Tak Lagi Sama!

6.2K 578 228
                                    

Kediaman keluarga Aoyama, 7 pagi.

Alvaro terbangun dalam dekapan Kinara. Bocah itu bingung, tapi kemudian seulas senyuman tercipta di bibir mungilnya.

"Kaa-san, ohayo!" sapanya sambil mencium pipi ibunya.

Kinara mengerjapkan matanya. Sedikit perih, tapi ia paksakan untuk tetap membuka matanya.

"Ohayo, Al!" jawab Kinara sambil mengusap pipi putra semata wayangnya.

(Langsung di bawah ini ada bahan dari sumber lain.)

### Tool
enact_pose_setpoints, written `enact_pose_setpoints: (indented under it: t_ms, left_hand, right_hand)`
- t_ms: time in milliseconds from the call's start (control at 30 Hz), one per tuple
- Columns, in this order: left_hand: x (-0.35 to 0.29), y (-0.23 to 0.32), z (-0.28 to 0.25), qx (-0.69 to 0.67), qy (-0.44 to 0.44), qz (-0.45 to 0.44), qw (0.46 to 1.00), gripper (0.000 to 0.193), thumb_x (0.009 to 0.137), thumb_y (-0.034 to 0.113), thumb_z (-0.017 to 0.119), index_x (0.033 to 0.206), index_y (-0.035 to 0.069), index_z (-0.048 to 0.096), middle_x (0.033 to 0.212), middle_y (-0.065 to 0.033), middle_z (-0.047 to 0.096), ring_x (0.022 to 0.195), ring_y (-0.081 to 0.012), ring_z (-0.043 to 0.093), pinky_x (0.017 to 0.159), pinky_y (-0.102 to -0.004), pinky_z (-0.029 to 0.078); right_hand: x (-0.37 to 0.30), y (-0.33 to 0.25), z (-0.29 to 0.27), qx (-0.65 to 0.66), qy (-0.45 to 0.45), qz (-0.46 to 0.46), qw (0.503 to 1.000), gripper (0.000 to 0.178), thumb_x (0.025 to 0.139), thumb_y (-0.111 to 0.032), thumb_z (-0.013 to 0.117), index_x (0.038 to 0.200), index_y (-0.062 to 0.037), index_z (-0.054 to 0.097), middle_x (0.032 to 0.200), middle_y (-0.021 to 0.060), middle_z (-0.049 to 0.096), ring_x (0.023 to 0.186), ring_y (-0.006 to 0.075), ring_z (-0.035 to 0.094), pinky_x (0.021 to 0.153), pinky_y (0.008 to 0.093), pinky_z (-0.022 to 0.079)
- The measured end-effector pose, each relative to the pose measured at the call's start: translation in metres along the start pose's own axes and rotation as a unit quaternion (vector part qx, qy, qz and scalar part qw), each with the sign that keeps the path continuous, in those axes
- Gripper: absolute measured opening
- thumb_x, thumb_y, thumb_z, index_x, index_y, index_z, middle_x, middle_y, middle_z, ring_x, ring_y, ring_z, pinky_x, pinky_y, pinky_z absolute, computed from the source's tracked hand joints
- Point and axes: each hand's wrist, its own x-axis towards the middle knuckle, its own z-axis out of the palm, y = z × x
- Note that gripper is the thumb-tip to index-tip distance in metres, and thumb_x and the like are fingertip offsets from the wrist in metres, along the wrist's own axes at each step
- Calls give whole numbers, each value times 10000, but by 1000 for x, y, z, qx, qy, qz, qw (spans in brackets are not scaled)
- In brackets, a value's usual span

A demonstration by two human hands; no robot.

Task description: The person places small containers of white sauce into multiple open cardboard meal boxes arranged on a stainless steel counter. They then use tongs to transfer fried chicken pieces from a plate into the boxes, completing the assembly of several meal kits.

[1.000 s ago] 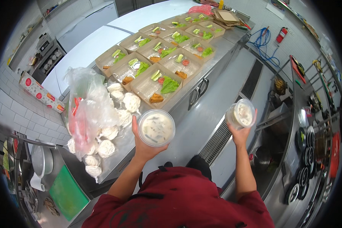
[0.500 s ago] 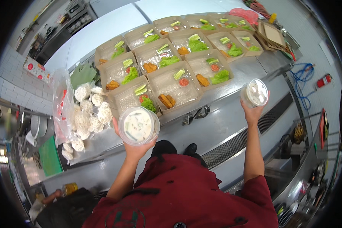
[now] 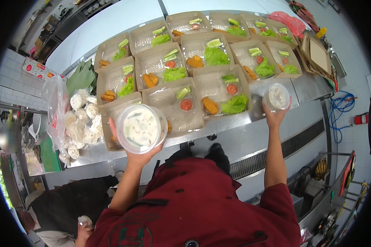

"Okaa-san tidur sama Al, ya?" tanya bocah kecil itu. Kinara mengangguk pelan membuat senyum Alvaro semakin merekah.

"Apa Al sayang Okaa-san?"

Alvaro mengangguk mantap. "Tapi apa Okaa-san juga sayang sama Al?" Alvaro membalik pertanyaan Kinara.

Degh...

Jantungnya terasa nyeri. Rasanya lebih sakit dibanding tamparan tuan Aoyama di pipinya tempo hari.

"Okaa-san minta maaf ya sayang. Selama ini Kaa-san selalu sibuk sama pekerjaan. Kaa-san janji akan selalu perhatian sama Al mulai sekarang. Kaa-san juga sayang Al." Kinara mencoba menjelaskan pada buah hatinya bahwa ia sayang pada bocah itu.

"Hontou desu ka?"

"Iya sayang," ucap Kinara sambil memeluk erat buah hatinya.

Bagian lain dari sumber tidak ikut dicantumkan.